LONDON,
NOV 10: "Don't come here! It's a trap!" warns Sanjay Teotia, an
Indian doctor whose dream of travelling to Britain for better
training and higher income has become a nightmare.
"Everyone who lands up in the United Kingdom regrets within a
week that he has come here," said 30-year-old Teotia, who has a
post-graduate qualification in general medicine from Bangalore.
"It's now five months after I passed my exam and I have filled
at least 400 applications, and there is not a single shortlisting
for an interview for me," he told AFP.
Pulled by a tempting trainee salary of 22,000 pounds, about 10
times the average they could expect back home, as many as 30
percent of India's medical graduates every year opt to come to
Britain.
On arrival, they must take the second part of the Professional
and Linguistic Assessments Board (PLAB) exam, which costs 430
pounds. The 135-pound first part will already have been taken and
passed back home.
The PLAB secures registration with the General Medical Council
(GMC), step one to becoming a trainee doctor in Britain's
state-run, free-care-for-all National Health Service (NHS).
Sanjay ended up in East Ham, one of east London's poorest
districts, where the burgeoning demand for PLAB cramming courses
has led to an influx of up to 500 so-called 'plabbers' a month.
"It was a pathetic situation in most of the houses where PLAB
doctors stayed, 10-12 doctors apart from the landlords paying 200
pounds-a-month for one room," he said. "Now I realise that it was
far better in India."
Real trouble looms post-PLAB when doctors find themselves
caught in a vicious circle, desperate for experience and unable to
get it. Faced with year-long waiting lists in some hospitals,
trainees fork out hundreds of pounds to shadow a consultant,
hoping that he may one day become their all-important local
referee.
Sandip Mandal, a 32-year-old postgraduate in medicine from
Kolkata, arrived in Britain in December 2003 and passed his PLAB
the following month. He is still searching for work almost a year
later.
"When I was in India my impression was that after passing PLAB
I'll get a clinical attachment very soon and I'll get a job within
three to four months and maximum six months," he told AFP.
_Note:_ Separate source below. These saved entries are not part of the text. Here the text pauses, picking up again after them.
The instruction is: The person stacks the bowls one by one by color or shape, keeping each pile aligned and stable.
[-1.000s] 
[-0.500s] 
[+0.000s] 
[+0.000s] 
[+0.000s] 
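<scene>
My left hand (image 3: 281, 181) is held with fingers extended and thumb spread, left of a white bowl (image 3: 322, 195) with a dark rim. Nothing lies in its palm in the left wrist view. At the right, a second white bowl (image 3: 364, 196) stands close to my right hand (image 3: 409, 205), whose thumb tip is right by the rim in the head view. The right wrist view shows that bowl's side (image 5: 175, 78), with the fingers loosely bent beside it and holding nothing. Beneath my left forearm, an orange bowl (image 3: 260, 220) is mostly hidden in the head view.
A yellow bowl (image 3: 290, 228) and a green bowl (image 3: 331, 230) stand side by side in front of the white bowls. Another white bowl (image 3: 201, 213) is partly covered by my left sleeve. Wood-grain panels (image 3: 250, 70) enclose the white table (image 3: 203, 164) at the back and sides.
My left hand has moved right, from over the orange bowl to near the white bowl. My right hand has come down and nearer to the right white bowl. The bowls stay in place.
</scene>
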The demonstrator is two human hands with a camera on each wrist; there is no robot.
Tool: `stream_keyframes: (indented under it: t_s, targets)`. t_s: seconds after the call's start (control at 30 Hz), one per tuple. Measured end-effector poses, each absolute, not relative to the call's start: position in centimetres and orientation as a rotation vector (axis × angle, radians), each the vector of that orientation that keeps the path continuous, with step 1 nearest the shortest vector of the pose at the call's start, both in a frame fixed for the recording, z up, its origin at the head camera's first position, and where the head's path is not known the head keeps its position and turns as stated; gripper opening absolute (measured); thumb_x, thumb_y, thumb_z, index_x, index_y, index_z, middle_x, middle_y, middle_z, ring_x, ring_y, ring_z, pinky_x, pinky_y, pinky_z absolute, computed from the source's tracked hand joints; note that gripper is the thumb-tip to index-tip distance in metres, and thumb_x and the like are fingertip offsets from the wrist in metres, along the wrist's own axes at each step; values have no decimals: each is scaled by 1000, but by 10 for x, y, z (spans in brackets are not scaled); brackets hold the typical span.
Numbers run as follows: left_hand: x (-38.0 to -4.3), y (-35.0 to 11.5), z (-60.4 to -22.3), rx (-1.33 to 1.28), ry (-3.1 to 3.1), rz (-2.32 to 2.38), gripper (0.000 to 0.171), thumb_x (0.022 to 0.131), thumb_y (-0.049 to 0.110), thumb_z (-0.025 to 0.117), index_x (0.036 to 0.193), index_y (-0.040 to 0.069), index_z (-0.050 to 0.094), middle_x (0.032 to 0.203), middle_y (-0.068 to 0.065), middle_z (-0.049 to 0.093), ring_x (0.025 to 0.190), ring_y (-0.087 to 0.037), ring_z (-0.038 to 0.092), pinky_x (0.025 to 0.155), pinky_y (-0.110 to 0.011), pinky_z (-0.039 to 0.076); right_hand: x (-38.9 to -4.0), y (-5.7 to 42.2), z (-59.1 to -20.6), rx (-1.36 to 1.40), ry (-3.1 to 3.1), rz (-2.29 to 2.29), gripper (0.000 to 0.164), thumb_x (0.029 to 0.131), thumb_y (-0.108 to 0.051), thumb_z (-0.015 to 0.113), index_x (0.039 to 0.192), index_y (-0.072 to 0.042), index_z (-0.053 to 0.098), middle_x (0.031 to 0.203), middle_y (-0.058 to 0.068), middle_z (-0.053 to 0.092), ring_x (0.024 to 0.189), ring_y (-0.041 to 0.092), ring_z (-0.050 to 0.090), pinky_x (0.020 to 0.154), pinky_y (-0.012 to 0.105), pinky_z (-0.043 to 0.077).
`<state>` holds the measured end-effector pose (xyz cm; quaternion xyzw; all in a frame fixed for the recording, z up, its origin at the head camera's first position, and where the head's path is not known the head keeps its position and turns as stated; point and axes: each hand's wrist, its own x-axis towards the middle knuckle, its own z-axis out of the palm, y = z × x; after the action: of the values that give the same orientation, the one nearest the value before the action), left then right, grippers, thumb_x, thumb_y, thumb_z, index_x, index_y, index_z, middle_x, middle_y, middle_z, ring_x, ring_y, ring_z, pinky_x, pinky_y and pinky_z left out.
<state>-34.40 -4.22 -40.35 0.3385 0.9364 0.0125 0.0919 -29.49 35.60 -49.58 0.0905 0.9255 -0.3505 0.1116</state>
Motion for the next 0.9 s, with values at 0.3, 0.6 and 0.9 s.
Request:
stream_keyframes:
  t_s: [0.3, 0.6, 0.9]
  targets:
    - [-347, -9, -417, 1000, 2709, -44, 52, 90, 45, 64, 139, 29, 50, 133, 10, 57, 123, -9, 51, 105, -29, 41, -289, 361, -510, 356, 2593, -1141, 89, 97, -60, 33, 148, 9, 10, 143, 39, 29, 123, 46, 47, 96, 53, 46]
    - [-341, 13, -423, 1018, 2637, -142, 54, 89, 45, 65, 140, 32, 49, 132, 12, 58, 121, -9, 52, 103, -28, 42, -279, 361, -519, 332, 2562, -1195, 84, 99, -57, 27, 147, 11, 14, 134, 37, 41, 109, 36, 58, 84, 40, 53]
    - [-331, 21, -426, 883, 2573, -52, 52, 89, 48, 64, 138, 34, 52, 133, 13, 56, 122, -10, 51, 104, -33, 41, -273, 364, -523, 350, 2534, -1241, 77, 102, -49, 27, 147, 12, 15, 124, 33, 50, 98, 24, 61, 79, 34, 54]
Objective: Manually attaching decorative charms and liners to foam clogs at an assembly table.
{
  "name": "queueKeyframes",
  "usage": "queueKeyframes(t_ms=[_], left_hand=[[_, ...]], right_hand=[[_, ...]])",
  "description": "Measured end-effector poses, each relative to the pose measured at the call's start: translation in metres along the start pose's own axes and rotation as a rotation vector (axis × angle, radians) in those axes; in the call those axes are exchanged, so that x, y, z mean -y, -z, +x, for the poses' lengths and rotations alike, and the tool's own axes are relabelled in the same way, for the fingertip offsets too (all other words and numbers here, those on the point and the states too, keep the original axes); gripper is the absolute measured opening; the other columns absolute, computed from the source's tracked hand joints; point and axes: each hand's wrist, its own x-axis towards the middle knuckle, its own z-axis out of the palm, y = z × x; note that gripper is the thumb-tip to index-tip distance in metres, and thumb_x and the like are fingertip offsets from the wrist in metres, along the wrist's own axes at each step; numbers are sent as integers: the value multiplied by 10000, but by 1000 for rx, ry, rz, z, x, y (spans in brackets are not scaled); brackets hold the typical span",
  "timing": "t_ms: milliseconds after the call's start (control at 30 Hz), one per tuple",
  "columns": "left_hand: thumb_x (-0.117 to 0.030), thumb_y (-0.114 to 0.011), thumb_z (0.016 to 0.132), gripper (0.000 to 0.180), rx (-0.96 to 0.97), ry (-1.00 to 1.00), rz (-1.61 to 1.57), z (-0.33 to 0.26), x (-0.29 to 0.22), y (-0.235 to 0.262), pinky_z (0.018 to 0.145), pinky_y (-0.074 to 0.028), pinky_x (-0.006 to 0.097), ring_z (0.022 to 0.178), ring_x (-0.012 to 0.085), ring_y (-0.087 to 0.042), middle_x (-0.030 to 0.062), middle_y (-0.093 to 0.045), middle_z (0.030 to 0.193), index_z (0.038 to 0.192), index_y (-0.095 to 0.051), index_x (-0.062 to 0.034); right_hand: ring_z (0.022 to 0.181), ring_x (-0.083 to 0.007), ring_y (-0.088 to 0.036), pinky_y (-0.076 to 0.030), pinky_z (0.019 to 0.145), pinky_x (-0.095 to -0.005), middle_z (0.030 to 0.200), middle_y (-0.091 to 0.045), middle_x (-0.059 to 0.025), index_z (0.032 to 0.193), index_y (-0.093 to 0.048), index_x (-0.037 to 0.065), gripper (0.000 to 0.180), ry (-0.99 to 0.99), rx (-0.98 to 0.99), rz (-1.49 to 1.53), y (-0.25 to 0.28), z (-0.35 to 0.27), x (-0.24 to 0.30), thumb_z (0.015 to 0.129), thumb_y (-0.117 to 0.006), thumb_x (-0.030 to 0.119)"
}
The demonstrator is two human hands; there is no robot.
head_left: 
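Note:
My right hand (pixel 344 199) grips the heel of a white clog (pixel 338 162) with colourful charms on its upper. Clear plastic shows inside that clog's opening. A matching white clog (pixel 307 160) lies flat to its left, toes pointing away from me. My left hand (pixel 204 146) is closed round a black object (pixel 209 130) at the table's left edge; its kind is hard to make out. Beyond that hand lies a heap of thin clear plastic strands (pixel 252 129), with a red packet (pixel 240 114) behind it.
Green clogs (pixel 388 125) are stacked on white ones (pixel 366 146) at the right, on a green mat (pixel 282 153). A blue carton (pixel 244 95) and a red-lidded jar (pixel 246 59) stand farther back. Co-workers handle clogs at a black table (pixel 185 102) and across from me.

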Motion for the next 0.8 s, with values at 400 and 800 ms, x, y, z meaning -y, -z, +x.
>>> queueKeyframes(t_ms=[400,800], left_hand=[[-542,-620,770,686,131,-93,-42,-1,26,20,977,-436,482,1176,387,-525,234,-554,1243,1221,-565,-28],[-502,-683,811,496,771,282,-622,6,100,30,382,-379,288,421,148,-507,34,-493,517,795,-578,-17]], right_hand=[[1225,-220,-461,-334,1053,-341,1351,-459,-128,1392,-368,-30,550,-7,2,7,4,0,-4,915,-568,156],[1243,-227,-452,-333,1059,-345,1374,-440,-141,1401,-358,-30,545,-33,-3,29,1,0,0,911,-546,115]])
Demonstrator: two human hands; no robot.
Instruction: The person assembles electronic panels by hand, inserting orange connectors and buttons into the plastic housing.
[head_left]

"After August I got three interviews in different facilities,
but I was not selected," he said. "I feel that to get an interview
is basically a lottery, because for one post it is chosen from six
or seven hundred people."
Like Teotia, Mandal's advice to those back home thinking of
making the trip is not to bother. "Don't come here to suffer. I
have been here for about 11 months without any job and I have
spent lots of pounds here which I haven't in India," he said.
Anand Kulkarni, an Indian-born consultant anaesthetist at
Tameside General Hospital in Ashton Under Lyne, northwest England,
told AFP the problem is getting worse and worse.
"Nothing has been done," he said. "Basically, the number of
people taking PLAB has gone up. There is a misconception back home
that the UK is in need of doctors and that there is a big shortage
of doctors," he said.
Everyone, including the General Medical Council, seems to agree
that the opportunities in Britain are at consultant level, not at
the junior level, but somehow that message is not getting across
to where it has to.
"The solution is that either the GMC should cut down the number
of people taking PLAB or the government should guarantee a job
once they pass the PLAB," Kulkarni said.
Despite the financial and emotional struggle, Kulkarni does not
write off the decision to come to Britain. "In my opinion the NHS
is a very fair system," he said.
"Once they get on to a training post, I have seen most of them
progressing very well through the system and have been successful
in their exams and in their careers and most of them have become
consultants themselves."
At the end of September, 2003, over 13,000, or 16.8 percent of
Britain's medical and dental staff were of Indian origin,
according to official figures. The GMC told AFP it was bringing in
concessions in February next year to try and make it cheaper for
foreign students taking the PLAB in Britain.